■ TASK PROMPT ■
Omitting all images, output the entries that follow exactly as written.

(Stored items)
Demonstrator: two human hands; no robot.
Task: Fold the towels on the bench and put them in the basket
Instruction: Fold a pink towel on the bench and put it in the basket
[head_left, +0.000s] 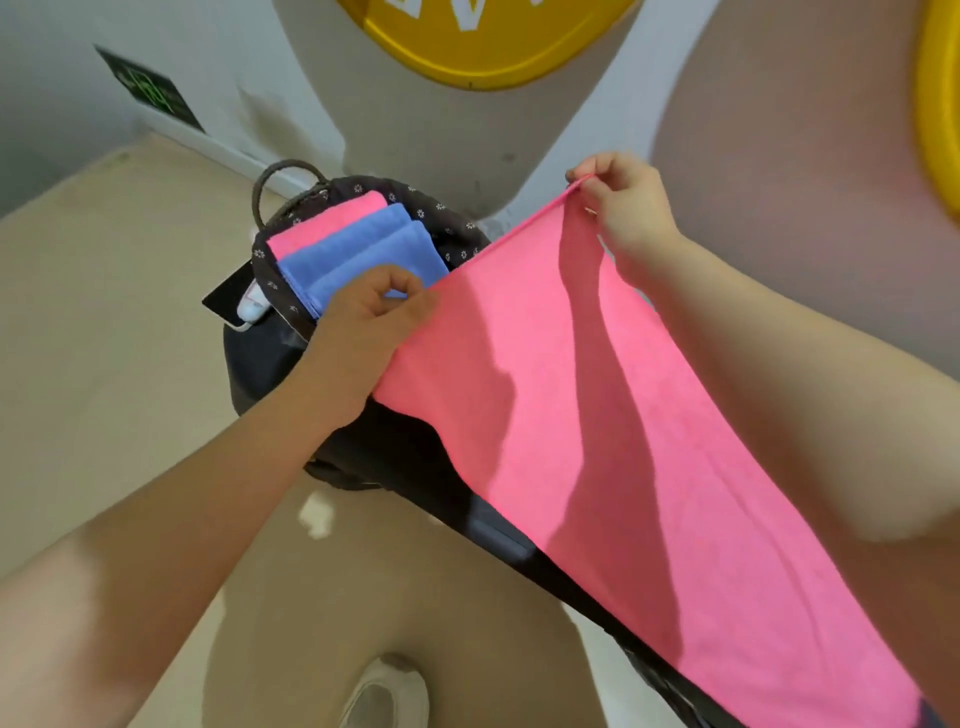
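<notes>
Both hands pinch a long pink cloth towel (597, 415): left hand (363, 322) and right hand (623, 208) fingers clamped on its top corners. It hangs over the dark bench (405, 457) beside the dark flowered fabric basket (457, 228)

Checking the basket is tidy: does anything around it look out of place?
Yes: a black card and a small white item are wedged at the basket rim beside the folded towels, sticking out.

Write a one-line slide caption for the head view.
Both hands, left and right, pinch a spread pink towel beside a basket holding folded towels.
</notes>
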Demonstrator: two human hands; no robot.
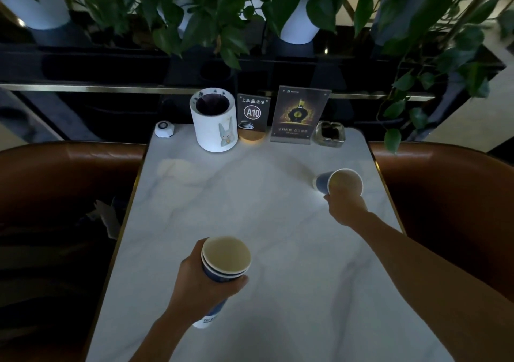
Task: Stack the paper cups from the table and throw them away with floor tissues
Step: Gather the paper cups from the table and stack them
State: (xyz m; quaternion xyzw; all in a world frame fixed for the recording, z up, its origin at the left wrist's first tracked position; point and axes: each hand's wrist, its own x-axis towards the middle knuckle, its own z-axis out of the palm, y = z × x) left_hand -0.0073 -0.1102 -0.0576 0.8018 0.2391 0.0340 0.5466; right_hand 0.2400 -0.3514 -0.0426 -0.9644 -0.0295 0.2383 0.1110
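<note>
My left hand [204, 283] grips a stack of blue paper cups [225, 258] over the near middle of the white marble table [250, 200]; the cups tilt with their open mouths toward me. At the right side of the table my right hand [345, 208] holds a single blue paper cup [340, 185], tipped on its side with its mouth facing me. A crumpled white tissue [107, 217] lies in the dark gap left of the table, low between table and seat.
Along the table's far edge stand a white call button [164, 129], a white cylindrical holder with a rabbit picture [214, 122], an A10 table sign [253, 115], an acrylic advert stand [299, 114] and a glass ashtray [329, 133]. Brown leather seats [55, 180] flank both sides. Plants hang behind.
</note>
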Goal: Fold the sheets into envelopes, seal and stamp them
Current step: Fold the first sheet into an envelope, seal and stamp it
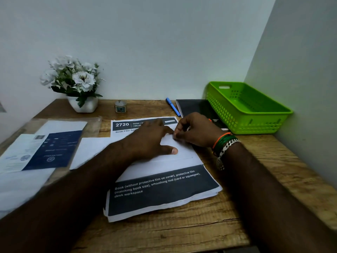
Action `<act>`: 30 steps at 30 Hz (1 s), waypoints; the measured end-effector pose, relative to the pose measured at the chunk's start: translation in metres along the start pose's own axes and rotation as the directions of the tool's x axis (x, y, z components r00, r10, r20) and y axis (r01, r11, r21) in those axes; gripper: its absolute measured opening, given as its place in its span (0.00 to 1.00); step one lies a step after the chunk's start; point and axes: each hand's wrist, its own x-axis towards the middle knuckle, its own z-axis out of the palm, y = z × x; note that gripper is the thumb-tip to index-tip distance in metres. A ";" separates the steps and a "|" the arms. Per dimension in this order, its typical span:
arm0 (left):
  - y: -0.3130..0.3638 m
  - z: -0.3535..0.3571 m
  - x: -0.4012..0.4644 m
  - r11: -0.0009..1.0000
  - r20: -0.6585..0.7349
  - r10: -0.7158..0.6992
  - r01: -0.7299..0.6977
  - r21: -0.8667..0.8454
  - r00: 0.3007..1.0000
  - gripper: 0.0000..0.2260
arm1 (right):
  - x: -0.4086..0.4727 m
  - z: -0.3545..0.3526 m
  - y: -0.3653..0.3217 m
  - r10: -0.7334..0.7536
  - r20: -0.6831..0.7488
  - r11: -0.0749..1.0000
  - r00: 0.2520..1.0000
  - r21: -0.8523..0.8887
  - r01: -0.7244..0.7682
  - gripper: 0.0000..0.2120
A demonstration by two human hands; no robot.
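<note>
A white envelope (182, 152) lies on a stack of printed sheets (160, 190) in the middle of the wooden desk (182, 230). My left hand (151, 141) rests flat on the envelope, fingers straight and thumb out to the right. My right hand (195, 130) has its fingers curled and pinches the envelope's upper edge just beside my left fingertips. Whatever is between those fingertips is too small to make out. A small glue jar (120, 106) stands at the back of the desk.
A clear sleeve with blue and white papers (45, 148) lies at the left. A white flower pot (83, 105) stands at the back left. A blue pen (172, 107), a black notebook (197, 108) and a green basket (248, 108) sit at the back right.
</note>
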 end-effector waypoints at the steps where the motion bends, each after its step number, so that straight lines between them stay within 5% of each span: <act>1: 0.000 0.000 0.000 1.000 -0.001 -0.004 0.004 0.003 1.000 0.32 | -0.001 0.000 -0.001 -0.001 0.006 1.000 1.000 -0.023 0.002 0.05; 18: 0.002 -0.001 -0.002 1.000 0.009 -0.021 0.021 -0.009 1.000 0.33 | 0.011 0.021 0.003 -0.010 -0.161 0.990 0.987 -0.142 -0.013 0.05; 23: 0.001 0.001 -0.001 1.000 -0.008 -0.021 0.021 -0.011 1.000 0.34 | 0.010 0.008 0.006 0.069 -0.261 0.996 0.963 -0.039 -0.082 0.06; 30: -0.001 0.001 -0.003 0.997 -0.057 0.026 -0.030 -0.072 0.998 0.30 | 0.006 -0.003 0.004 0.142 -0.134 0.989 0.981 0.064 -0.135 0.09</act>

■ RESPONSE BOX ■
Demonstrator: two human hands; no robot.
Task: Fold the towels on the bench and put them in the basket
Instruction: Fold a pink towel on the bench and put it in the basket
[head_left, +0.000s] 
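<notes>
Both hands pinch a long pink cloth towel (597, 415): left hand (363, 322) and right hand (623, 208) fingers clamped on its top corners. It hangs over the dark bench (405, 457) beside the dark flowered fabric basket (457, 228)

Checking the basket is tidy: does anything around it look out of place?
Yes: a black card and a small white item are wedged at the basket rim beside the folded towels, sticking out.

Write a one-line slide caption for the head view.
Both hands, left and right, pinch a spread pink towel beside a basket holding folded towels.
</notes>
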Demonstrator: two human hands; no robot.
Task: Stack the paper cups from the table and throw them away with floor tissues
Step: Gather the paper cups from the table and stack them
State: (xyz m; quaternion xyzw; all in a world frame fixed for the recording, z up, its origin at the left wrist's first tracked position; point and axes: each hand's wrist, its own x-axis towards the middle knuckle, its own z-axis out of the palm, y = z × x) left_hand -0.0073 -0.1102 -0.0576 0.8018 0.2391 0.0340 0.5466; right_hand 0.2400 -0.3514 -0.0426 -0.9644 -0.0295 0.2383 0.1110
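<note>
My left hand [204, 283] grips a stack of blue paper cups [225, 258] over the near middle of the white marble table [250, 200]; the cups tilt with their open mouths toward me. At the right side of the table my right hand [345, 208] holds a single blue paper cup [340, 185], tipped on its side with its mouth facing me. A crumpled white tissue [107, 217] lies in the dark gap left of the table, low between table and seat.
Along the table's far edge stand a white call button [164, 129], a white cylindrical holder with a rabbit picture [214, 122], an A10 table sign [253, 115], an acrylic advert stand [299, 114] and a glass ashtray [329, 133]. Brown leather seats [55, 180] flank both sides. Plants hang behind.
</note>
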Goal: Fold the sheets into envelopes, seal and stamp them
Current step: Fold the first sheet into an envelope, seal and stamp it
Action `<act>`: 30 steps at 30 Hz (1 s), waypoints; the measured end-effector pose, relative to the pose measured at the chunk's start: translation in metres along the start pose's own axes and rotation as the directions of the tool's x axis (x, y, z components r00, r10, r20) and y axis (r01, r11, r21) in those axes; gripper: its absolute measured opening, given as its place in its span (0.00 to 1.00); step one lies a step after the chunk's start; point and axes: each hand's wrist, its own x-axis towards the middle knuckle, its own z-axis out of the palm, y = z × x; note that gripper is the thumb-tip to index-tip distance in metres. A ";" separates the steps and a "|" the arms. Per dimension in this order, its typical span:
arm0 (left):
  - y: -0.3130..0.3638 m
  - z: -0.3535..0.3571 m
  - x: -0.4012..0.4644 m
  - r11: -0.0009..1.0000
  - r20: -0.6585..0.7349
  - r10: -0.7158..0.6992
  - r01: -0.7299..0.6977
  - r21: -0.8667..0.8454
  - r00: 0.3007..1.0000
  - gripper: 0.0000..0.2260
arm1 (right):
  - x: -0.4086..0.4727 m
  - z: -0.3545..0.3526 m
  - y: -0.3653..0.3217 m
  - r10: -0.7334..0.7536
  - r20: -0.6831..0.7488
  - r11: -0.0749..1.0000
  - r00: 0.2520..1.0000
  - r21: -0.8523..0.8887
  - r01: -0.7244..0.7682
  - gripper: 0.0000..0.2120
A demonstration by two human hands; no robot.
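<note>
A white envelope (182, 152) lies on a stack of printed sheets (160, 190) in the middle of the wooden desk (182, 230). My left hand (151, 141) rests flat on the envelope, fingers straight and thumb out to the right. My right hand (195, 130) has its fingers curled and pinches the envelope's upper edge just beside my left fingertips. Whatever is between those fingertips is too small to make out. A small glue jar (120, 106) stands at the back of the desk.
A clear sleeve with blue and white papers (45, 148) lies at the left. A white flower pot (83, 105) stands at the back left. A blue pen (172, 107), a black notebook (197, 108) and a green basket (248, 108) sit at the back right.
</note>
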 end-effector waypoints at the steps where the motion bends, each after its step number, so that straight lines between them stay within 5% of each span: <act>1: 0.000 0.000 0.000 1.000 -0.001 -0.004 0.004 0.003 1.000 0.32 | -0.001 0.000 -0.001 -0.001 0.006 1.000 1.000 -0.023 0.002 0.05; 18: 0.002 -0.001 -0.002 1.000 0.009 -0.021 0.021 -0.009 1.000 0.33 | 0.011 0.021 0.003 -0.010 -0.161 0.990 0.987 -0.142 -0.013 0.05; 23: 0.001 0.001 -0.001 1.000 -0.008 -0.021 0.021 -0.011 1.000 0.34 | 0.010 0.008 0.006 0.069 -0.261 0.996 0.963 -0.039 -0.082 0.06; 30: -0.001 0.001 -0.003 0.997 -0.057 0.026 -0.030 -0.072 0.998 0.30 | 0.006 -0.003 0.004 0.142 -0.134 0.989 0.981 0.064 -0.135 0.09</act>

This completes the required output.